Nottingham Living Wage Campaign: end terrible work conditions!November 9, 2018
Last year the University of Nottingham Living Wage Campaign, an alliance of trade unions, student societies and local campaigning groups, managed to get the University to agree to pay the living wage, resulting in a pay increase for 400 staff. This victory has been undercut however as it has emerged through discussions with cleaning staff that this increase in wages has come alongside a drastic increase in working hours. It seems the university has decided to pay for the increase in wages by understaffing and overworking the cleaners. On top of this the University is still not accredited to the Living Wage Foundation, meaning the commitment can be abandoned at any time. Crucially this also means only the, often insufficient, core hours of the staff are paid the living wage rate, with overtime paid at a lower rate that reflects poverty wages.
The Living Wage Campaign’s press release explains how in one building on campus the cleaners were required to work double shifts during their normal three hours work period. There are also rumours that some cleaners will be required to work over the Christmas period instead of spending the holiday with their friends and family. Andreas Bieler, Vice-President of the UoN UCU branch says ‘Cleaners at Nottingham University are exhausted.
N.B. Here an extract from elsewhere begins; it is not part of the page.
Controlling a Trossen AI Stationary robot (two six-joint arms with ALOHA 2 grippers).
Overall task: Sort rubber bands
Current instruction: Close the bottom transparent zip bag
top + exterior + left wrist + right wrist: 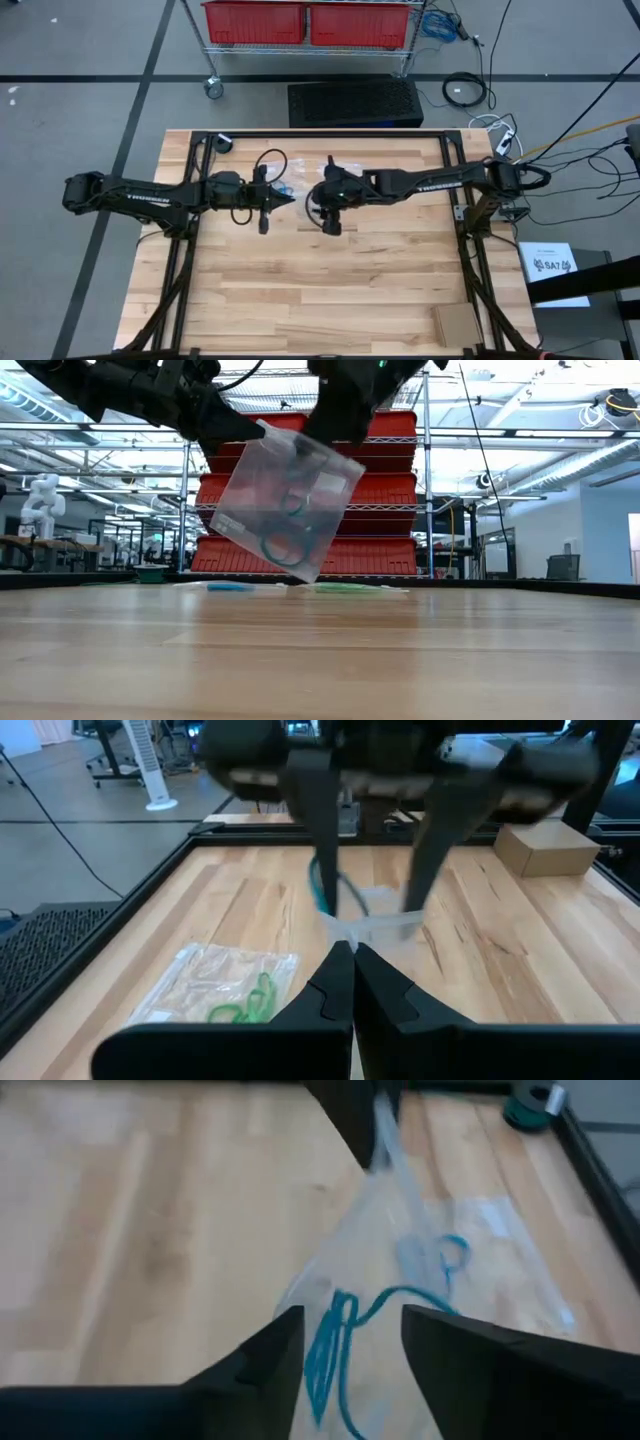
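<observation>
A clear plastic bag (285, 510) hangs tilted above the table's middle, with teal-blue rubber bands (285, 545) inside it; they also show in the right wrist view (335, 1345). My left gripper (352, 955) is shut on the bag's upper corner. My right gripper (350, 1320) is open at the bag's top edge (330, 455), one finger on each side of the bands. Whether its fingers touch the plastic, I cannot tell. Green bands (245, 1005) lie in a second clear bag on the table. My left gripper pinches the clear bag's upper corner (350, 932) between its two shut fingers, coming level from the table's left. The bag is lifted clear of the table and hangs tilted below the fingers, its lower corner (305, 575) in the air.
Two flat bags lie on the table behind the held one: one with blue bands (230, 586), one with green (350, 588). A dark roll (222, 143) sits at the far left corner and a cardboard box (455, 322) at the near right. Bare wood lies toward the near edge.
</observation>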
They regularly have to do extra work during the same period of time. They are being asked to work more for no additional pay.’
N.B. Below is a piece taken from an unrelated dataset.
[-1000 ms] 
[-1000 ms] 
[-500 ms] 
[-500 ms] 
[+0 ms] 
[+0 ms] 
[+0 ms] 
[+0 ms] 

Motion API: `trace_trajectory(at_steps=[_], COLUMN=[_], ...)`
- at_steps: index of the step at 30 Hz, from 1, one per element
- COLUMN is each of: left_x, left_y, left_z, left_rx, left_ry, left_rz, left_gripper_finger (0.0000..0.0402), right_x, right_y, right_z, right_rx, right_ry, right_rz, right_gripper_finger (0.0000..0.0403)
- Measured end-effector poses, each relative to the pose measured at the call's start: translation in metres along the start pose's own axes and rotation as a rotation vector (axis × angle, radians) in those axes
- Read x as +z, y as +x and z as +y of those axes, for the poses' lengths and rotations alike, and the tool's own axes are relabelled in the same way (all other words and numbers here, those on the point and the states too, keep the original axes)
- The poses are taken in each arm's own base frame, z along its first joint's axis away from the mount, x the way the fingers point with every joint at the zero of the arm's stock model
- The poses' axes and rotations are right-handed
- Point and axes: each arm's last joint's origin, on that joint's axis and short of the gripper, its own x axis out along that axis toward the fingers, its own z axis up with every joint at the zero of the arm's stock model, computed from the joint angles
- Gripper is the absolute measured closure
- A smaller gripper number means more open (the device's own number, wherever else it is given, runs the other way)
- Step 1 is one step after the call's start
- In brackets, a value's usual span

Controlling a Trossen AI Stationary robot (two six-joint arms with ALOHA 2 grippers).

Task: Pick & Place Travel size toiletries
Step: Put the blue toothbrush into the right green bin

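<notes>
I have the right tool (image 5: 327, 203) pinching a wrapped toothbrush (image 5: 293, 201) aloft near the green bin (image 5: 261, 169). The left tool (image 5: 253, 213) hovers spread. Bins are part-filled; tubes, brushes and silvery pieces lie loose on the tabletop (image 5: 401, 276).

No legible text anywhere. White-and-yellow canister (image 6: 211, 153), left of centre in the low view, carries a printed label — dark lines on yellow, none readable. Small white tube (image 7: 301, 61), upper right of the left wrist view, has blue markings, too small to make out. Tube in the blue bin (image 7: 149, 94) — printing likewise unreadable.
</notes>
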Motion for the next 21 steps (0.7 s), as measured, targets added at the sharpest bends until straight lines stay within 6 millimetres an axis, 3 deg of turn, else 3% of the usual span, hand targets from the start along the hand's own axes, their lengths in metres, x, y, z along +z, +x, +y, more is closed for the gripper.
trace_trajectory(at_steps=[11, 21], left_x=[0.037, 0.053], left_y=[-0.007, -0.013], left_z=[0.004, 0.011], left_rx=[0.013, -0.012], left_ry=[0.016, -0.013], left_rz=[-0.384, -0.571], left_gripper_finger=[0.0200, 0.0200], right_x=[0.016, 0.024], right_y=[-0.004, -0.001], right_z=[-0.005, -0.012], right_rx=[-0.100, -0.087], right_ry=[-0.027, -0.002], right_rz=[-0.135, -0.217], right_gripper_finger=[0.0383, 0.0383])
The Living Wage Campaign is demanding that Vice Chancellor Shearer West end the policy of understaffing and accredit the university to the Living Wage Foundation. Students and staff must stand together to fight for these demands. These terrible conditions are another symptom of the marketisation of universities, seen before with the attack on pensions last academic year and the drastic increases in tuition fees. It is clear that the increasing focus on profit is damaging for students, academics and non-academic staff. If we want to see our universities become places dedicated to learning instead, with decent conditions and pay for the workers that keep it running, then students, academic staff and non-academic staff must fight together against this marketisation. The only way to do this is to fight against capitalism, break with our profit driven system and fight for socialism!